_Assignment_:
Restrict the output to the lines below starting at the one that contains "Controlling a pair" and ending at the one that contains "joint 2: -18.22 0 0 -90", and restate them word for word, both ends included.

_Available data_:
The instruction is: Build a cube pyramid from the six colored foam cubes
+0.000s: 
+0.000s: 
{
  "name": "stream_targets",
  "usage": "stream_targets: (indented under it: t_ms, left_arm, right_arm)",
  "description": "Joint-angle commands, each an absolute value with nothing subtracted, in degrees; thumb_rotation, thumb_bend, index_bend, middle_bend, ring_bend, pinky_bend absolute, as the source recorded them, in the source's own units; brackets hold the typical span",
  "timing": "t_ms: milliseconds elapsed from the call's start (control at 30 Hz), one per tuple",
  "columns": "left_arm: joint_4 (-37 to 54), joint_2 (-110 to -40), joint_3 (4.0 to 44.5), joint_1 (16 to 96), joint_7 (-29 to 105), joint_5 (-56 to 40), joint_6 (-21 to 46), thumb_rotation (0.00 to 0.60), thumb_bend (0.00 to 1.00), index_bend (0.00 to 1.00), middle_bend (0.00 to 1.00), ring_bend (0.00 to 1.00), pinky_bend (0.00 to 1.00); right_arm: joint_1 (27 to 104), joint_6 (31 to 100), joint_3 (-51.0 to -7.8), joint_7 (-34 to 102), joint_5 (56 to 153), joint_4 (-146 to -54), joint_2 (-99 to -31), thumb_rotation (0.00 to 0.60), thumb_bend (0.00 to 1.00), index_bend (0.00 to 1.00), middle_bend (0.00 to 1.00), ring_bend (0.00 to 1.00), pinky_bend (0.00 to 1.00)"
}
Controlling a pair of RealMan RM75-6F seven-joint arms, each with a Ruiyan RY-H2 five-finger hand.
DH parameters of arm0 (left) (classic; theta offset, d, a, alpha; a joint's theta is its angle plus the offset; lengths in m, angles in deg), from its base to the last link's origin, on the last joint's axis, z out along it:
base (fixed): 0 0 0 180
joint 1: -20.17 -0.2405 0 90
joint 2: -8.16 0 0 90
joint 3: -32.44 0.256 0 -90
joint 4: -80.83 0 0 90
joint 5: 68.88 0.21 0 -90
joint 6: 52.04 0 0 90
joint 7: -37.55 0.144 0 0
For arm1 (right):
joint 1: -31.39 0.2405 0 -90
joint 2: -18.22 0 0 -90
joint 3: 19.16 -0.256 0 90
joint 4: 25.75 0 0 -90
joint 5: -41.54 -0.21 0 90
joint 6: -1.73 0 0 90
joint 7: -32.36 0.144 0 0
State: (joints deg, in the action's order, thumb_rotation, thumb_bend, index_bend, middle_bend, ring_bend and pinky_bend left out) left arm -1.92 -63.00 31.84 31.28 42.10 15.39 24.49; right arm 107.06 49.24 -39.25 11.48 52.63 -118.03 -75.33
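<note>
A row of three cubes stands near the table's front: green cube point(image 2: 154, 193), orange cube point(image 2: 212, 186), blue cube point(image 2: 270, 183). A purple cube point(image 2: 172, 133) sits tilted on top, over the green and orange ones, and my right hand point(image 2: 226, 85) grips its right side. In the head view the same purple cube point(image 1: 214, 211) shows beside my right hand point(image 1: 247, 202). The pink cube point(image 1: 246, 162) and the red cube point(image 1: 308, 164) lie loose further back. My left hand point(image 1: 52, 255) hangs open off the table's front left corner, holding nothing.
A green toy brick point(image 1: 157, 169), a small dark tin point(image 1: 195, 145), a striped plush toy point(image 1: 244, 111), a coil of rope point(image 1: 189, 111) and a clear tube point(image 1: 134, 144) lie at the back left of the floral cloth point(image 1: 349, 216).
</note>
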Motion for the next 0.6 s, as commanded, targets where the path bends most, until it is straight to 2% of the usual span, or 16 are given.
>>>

_Task result_:
Controlling a pair of RealMan RM75-6F seven-joint arms, each with a Ruiyan RY-H2 five-finger hand.
DH parameters of arm0 (left) (classic; theta offset, d, a, alpha; a joint's theta is its angle plus the offset; lengths in m, angles in deg), from its base to the last link's origin, on the last joint's axis, z out along it:
base (fixed): 0 0 0 180
joint 1: -20.17 -0.2405 0 90
joint 2: -8.16 0 0 90
joint 3: -32.44 0.256 0 -90
joint 4: -80.83 0 0 90
joint 5: 68.88 0.21 0 -90
joint 6: 52.04 0 0 90
joint 7: -37.55 0.144 0 0
For arm1 (right):
joint 1: -31.39 0.2405 0 -90
joint 2: -18.22 0 0 -90

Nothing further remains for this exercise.